Interaction Effect of Voids and Standoff Height on Thermo-Mechanical Durability of BGA Solder Joints

Abstract

This paper documents simulation studies on interactive effect of standoff height and void volume on thermo-mechanical durability of Ball Grid Array (BGA) solder joints using a 3D visco-plastic finite element analysis. SE software was used to find the optimized shape of the solder joints and standoff height by minimizing the surface energy as voids with different sizes were placed in solder balls. A global-local modeling approach was then utilized to model thermo-mechanical durability of voided solder joints. Void area fraction ranges of 14% to 40% were analyzed. A nonmonotonic behavior of durability versus void area fraction was observed. The results showed that if the void is completely inside the solder ball and has no interface with the boundaries of the joint, it does not have a detrimental effect and even improves the durability as the void size increases.
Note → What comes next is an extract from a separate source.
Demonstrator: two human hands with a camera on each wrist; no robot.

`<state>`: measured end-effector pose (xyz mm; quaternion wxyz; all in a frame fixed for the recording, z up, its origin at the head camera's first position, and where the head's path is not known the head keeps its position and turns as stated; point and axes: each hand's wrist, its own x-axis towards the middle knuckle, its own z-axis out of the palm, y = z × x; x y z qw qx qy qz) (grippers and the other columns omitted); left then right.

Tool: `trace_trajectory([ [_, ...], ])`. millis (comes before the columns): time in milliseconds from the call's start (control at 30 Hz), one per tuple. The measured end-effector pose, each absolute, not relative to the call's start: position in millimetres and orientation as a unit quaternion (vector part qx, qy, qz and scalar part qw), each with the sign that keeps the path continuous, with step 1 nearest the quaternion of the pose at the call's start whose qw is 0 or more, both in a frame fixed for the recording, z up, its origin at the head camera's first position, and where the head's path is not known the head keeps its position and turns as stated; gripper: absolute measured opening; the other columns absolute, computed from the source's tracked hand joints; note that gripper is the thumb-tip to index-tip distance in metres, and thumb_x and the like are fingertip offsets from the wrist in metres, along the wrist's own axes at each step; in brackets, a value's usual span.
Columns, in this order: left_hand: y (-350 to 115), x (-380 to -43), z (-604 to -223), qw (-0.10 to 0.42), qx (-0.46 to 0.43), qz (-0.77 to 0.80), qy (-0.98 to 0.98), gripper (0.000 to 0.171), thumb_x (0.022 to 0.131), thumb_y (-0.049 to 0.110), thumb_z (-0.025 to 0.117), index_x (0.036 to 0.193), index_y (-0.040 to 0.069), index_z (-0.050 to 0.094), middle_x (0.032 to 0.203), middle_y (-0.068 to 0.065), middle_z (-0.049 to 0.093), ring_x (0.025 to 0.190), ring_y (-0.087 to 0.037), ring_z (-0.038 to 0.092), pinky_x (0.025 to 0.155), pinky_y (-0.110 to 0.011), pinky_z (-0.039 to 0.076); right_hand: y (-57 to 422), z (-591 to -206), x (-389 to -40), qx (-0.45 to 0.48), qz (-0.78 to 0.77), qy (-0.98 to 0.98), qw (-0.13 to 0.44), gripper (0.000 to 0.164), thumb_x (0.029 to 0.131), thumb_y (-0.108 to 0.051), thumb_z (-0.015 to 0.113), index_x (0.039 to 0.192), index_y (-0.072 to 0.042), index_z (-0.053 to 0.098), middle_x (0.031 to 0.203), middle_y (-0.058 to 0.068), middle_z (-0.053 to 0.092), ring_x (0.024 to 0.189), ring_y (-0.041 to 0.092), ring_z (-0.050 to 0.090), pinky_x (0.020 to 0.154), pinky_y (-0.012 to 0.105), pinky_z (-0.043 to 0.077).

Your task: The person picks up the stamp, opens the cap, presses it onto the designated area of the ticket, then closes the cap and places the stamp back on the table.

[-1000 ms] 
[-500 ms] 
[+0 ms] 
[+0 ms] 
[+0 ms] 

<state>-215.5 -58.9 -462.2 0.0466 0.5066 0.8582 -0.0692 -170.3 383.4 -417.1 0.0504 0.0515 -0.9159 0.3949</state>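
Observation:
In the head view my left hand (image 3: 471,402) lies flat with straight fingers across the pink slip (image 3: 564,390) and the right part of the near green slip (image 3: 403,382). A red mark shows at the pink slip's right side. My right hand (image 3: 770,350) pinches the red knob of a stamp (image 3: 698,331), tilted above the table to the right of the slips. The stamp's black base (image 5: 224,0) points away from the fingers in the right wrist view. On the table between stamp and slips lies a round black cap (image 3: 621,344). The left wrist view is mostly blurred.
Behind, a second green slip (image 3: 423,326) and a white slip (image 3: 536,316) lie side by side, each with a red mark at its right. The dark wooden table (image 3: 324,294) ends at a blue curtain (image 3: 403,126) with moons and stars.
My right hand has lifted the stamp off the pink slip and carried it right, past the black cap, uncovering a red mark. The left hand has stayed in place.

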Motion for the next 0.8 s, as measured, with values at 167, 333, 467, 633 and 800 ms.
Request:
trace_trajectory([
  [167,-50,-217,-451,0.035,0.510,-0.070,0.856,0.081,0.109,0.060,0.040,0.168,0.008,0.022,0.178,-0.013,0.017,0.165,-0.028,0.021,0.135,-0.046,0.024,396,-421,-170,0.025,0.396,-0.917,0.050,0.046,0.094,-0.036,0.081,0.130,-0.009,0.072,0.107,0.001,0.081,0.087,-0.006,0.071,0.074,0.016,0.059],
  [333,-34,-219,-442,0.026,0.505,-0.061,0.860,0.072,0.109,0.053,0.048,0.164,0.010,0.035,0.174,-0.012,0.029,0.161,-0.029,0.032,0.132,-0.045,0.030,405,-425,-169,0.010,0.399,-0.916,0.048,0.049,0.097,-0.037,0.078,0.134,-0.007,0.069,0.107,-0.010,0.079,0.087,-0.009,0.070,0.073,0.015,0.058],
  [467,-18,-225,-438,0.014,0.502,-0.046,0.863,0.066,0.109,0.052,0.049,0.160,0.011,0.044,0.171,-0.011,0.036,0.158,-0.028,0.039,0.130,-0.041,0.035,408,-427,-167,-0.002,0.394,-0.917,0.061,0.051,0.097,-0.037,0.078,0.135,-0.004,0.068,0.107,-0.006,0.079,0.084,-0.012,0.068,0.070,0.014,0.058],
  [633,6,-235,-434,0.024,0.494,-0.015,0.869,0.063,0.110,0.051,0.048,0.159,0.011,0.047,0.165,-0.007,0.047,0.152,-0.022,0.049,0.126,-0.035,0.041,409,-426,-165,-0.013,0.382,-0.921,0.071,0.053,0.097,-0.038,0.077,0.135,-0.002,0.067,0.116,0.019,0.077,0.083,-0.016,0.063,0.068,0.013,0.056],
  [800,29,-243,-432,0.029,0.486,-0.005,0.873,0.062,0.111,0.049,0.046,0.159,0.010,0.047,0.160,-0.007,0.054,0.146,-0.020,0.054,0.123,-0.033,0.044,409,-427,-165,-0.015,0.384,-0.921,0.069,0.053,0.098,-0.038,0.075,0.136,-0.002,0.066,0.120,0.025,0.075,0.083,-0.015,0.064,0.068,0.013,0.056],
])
However, voids located at the interface of solder joint and copper pads were found very detrimental to durability. Factors such as load bearing area, stress concentration factor and overall compliance of the structure were found responsible for the non-monotonic behavior of the joints. An analytical micro-mechanics approach was used to calculate the compliance of the structure and a nonmonotonic trend in phase with the durability trend was observed. The stress concentration factor also showed the same non monotonic trend. Rise of these two factors for the void interfacing with copper pads in addition to the decreased load bearing area effect resulted in drastic decrease in durability.